> _TASK REQUIREMENTS_: If a line in the records below contains the word "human", return that line.

> _EXERCISE MATERIALS_:
########

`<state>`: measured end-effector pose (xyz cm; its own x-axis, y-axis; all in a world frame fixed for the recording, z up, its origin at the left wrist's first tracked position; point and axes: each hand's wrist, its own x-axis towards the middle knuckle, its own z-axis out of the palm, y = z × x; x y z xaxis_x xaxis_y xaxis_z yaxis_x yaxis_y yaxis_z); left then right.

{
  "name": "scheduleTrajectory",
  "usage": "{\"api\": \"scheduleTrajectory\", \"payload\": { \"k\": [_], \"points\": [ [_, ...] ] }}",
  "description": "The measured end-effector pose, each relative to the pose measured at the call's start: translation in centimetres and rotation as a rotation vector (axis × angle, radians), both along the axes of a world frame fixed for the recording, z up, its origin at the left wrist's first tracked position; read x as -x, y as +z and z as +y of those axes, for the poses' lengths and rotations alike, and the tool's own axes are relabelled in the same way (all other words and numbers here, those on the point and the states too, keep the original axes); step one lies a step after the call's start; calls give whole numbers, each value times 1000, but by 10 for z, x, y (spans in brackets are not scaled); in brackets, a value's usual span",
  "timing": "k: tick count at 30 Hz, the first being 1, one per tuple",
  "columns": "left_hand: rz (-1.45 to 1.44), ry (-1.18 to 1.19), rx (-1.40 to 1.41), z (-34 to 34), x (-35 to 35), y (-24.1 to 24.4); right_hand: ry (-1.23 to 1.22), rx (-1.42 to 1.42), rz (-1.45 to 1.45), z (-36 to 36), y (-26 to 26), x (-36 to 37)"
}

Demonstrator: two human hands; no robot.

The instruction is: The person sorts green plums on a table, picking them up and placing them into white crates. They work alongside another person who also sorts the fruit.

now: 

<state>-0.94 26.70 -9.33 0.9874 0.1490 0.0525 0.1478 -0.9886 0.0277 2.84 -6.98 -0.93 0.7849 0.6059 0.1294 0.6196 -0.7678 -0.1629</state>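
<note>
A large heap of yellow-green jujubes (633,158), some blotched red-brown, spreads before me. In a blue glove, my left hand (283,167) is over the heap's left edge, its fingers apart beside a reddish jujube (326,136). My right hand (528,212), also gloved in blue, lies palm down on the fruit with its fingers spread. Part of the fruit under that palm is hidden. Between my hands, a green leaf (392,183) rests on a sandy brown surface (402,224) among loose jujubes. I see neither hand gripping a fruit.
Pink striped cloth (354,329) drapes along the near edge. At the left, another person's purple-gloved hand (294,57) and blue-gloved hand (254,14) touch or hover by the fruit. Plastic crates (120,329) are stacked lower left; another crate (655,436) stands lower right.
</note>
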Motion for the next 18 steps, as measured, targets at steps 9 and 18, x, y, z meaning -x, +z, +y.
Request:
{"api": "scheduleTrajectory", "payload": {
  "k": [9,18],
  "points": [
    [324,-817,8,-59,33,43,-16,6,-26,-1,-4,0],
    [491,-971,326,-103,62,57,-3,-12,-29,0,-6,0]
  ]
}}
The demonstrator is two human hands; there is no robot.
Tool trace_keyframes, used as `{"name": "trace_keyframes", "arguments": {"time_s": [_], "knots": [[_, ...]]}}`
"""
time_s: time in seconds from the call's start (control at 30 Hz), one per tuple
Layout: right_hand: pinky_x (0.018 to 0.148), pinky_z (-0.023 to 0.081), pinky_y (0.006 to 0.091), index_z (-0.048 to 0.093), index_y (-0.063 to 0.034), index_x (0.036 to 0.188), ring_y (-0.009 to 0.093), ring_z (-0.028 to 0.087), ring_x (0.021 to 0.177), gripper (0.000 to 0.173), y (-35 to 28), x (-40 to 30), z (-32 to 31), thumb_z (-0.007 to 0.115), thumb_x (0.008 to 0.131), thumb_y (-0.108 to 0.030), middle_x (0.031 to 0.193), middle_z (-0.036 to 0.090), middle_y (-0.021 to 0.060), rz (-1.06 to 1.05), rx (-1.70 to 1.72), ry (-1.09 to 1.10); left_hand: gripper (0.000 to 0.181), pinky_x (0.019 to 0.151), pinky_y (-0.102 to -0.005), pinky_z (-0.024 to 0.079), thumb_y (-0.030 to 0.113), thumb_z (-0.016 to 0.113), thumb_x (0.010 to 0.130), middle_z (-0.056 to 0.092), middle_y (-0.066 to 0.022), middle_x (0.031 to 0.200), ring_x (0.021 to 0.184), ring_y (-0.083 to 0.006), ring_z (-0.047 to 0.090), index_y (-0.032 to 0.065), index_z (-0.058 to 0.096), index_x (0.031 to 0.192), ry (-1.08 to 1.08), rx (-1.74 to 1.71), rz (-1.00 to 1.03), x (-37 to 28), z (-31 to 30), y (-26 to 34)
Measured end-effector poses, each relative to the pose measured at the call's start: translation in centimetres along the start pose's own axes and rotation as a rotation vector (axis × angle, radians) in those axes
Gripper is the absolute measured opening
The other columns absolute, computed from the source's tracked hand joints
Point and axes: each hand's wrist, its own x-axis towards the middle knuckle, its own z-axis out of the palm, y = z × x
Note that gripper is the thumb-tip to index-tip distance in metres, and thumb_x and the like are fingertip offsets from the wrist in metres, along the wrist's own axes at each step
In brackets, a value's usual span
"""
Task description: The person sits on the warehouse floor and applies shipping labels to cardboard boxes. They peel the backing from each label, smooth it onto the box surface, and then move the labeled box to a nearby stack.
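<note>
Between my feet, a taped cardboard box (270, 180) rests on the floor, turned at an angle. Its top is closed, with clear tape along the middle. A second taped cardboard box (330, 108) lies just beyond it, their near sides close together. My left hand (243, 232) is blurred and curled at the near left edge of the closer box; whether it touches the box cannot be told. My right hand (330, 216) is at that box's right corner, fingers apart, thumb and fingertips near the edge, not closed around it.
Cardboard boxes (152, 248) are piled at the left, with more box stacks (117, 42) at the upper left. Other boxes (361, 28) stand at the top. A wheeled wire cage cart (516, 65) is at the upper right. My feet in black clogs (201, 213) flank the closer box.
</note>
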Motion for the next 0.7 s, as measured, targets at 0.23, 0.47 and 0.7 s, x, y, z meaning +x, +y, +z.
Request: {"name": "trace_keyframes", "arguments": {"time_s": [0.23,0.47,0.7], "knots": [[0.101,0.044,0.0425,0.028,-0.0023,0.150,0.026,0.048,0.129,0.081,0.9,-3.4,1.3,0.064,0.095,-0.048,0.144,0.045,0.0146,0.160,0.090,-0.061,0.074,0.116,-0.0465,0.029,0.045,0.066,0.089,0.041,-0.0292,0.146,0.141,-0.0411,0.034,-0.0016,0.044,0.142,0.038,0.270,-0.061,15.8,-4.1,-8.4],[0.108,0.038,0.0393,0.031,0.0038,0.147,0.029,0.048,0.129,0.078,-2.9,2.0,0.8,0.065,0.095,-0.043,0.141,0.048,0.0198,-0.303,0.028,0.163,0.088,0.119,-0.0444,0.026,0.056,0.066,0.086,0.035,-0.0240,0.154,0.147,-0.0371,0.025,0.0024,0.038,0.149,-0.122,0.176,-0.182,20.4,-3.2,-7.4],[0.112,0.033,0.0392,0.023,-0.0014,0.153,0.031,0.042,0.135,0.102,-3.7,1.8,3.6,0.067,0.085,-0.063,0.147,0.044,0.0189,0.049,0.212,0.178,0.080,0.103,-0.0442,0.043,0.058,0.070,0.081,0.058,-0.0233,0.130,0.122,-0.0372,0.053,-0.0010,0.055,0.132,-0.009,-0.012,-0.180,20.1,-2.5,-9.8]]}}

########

> _ANSWER SECTION_:
Demonstrator: two human hands; no robot.
The demonstrator is two human hands; there is no robot.

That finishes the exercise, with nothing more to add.